Collection entries
- Opening Delimiter -

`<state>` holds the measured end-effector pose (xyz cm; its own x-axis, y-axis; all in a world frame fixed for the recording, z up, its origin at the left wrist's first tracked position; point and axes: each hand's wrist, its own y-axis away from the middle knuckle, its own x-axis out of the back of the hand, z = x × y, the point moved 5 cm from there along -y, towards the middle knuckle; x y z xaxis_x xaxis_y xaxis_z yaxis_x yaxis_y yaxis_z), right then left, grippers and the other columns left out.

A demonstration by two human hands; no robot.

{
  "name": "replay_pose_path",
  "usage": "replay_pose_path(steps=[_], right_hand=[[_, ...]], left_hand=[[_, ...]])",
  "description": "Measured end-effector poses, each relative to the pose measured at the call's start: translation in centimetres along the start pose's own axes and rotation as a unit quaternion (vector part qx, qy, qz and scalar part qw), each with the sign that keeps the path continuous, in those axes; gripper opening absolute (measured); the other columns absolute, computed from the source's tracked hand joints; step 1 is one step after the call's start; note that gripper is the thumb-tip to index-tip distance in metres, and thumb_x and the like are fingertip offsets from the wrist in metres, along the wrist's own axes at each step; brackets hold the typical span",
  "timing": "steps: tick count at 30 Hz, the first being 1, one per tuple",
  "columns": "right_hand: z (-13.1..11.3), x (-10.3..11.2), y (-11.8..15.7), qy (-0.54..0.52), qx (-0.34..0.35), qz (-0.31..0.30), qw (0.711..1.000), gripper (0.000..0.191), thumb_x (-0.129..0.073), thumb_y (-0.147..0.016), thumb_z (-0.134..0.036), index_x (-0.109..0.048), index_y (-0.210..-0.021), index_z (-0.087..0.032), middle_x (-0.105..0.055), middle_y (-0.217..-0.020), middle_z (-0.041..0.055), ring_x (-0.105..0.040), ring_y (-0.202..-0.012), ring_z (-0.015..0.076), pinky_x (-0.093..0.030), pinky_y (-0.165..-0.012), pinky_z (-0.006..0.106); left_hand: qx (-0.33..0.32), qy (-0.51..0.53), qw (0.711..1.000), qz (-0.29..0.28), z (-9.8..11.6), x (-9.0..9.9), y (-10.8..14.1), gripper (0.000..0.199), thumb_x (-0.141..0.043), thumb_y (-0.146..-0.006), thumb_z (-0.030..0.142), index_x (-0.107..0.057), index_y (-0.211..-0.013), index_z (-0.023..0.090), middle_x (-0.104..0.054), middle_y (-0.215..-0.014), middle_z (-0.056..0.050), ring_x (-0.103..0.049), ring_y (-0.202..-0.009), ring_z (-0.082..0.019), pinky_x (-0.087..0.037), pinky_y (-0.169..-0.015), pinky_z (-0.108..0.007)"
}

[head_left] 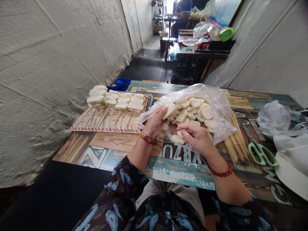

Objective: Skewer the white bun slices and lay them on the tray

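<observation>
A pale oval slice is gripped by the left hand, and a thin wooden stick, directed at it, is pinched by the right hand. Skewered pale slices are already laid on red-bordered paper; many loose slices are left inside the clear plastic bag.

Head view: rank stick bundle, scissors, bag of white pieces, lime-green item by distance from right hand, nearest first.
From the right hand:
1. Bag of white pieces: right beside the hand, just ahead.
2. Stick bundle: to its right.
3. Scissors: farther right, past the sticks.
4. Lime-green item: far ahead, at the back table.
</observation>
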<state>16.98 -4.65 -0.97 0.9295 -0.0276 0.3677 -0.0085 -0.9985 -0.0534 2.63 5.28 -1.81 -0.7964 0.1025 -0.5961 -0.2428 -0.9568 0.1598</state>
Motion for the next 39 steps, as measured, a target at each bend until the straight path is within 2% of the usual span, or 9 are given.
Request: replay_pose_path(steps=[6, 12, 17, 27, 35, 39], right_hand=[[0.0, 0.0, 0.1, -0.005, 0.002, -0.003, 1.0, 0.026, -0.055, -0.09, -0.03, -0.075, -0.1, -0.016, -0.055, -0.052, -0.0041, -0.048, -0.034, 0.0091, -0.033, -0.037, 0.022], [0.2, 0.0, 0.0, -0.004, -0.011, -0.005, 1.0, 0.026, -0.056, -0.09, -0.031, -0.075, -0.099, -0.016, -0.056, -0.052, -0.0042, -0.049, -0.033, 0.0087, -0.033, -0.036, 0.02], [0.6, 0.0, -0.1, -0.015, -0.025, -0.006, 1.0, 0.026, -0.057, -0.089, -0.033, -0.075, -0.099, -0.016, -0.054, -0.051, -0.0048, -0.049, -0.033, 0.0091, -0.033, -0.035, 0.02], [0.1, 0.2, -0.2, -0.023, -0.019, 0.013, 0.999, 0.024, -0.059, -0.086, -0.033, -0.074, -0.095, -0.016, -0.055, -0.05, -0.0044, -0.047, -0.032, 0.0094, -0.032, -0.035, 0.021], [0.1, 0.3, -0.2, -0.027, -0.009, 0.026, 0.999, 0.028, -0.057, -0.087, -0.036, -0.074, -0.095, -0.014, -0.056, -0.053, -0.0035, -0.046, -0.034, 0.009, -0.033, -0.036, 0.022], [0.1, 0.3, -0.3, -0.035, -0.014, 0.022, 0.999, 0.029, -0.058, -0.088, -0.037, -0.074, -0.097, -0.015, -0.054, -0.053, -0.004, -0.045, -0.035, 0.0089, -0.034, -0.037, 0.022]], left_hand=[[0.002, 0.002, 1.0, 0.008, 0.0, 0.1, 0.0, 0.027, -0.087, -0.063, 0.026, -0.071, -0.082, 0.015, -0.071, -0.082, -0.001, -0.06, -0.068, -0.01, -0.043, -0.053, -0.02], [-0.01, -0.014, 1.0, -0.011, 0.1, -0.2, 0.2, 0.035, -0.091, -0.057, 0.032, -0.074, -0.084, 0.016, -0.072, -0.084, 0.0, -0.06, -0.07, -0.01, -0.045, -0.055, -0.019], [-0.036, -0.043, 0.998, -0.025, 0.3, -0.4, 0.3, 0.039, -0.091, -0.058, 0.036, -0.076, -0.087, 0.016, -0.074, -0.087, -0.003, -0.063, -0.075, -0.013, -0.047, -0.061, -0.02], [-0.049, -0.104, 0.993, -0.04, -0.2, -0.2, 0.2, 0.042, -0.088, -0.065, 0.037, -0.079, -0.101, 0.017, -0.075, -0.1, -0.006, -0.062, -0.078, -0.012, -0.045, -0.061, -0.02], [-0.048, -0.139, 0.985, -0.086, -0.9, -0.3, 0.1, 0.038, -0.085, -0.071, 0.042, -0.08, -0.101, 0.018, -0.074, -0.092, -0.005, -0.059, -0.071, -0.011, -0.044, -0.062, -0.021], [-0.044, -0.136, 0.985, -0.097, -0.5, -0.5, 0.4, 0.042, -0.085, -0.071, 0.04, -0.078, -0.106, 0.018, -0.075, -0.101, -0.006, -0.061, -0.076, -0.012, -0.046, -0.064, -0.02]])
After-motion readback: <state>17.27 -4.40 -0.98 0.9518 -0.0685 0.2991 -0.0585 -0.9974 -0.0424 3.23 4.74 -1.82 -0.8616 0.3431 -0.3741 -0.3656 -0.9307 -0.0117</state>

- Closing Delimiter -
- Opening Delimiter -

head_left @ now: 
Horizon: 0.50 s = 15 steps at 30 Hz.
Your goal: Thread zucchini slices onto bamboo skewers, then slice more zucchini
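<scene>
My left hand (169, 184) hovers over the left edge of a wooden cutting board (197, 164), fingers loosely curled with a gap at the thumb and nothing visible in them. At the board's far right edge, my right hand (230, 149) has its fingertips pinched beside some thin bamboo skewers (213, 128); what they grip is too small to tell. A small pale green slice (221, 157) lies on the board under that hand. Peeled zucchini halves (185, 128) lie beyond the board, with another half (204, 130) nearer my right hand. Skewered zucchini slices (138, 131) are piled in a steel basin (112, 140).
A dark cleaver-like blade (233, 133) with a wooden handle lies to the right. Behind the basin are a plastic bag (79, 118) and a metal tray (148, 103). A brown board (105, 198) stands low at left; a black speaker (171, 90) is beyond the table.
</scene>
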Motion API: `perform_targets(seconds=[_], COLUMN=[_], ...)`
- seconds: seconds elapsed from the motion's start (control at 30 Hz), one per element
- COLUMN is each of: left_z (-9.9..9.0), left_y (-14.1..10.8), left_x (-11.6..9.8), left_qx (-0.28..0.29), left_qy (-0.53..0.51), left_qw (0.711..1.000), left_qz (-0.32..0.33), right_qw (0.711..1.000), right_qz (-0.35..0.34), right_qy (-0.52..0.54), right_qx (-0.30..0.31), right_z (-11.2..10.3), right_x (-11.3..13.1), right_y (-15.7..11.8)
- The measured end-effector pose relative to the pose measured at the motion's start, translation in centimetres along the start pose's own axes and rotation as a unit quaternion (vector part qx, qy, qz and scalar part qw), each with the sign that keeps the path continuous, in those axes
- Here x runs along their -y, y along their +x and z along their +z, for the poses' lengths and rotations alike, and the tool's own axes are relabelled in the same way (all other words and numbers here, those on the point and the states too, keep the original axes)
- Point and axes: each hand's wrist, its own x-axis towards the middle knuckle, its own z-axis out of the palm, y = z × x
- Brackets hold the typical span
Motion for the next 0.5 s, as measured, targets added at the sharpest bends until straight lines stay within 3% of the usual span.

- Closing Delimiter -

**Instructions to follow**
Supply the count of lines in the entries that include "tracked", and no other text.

**Solved problem**
2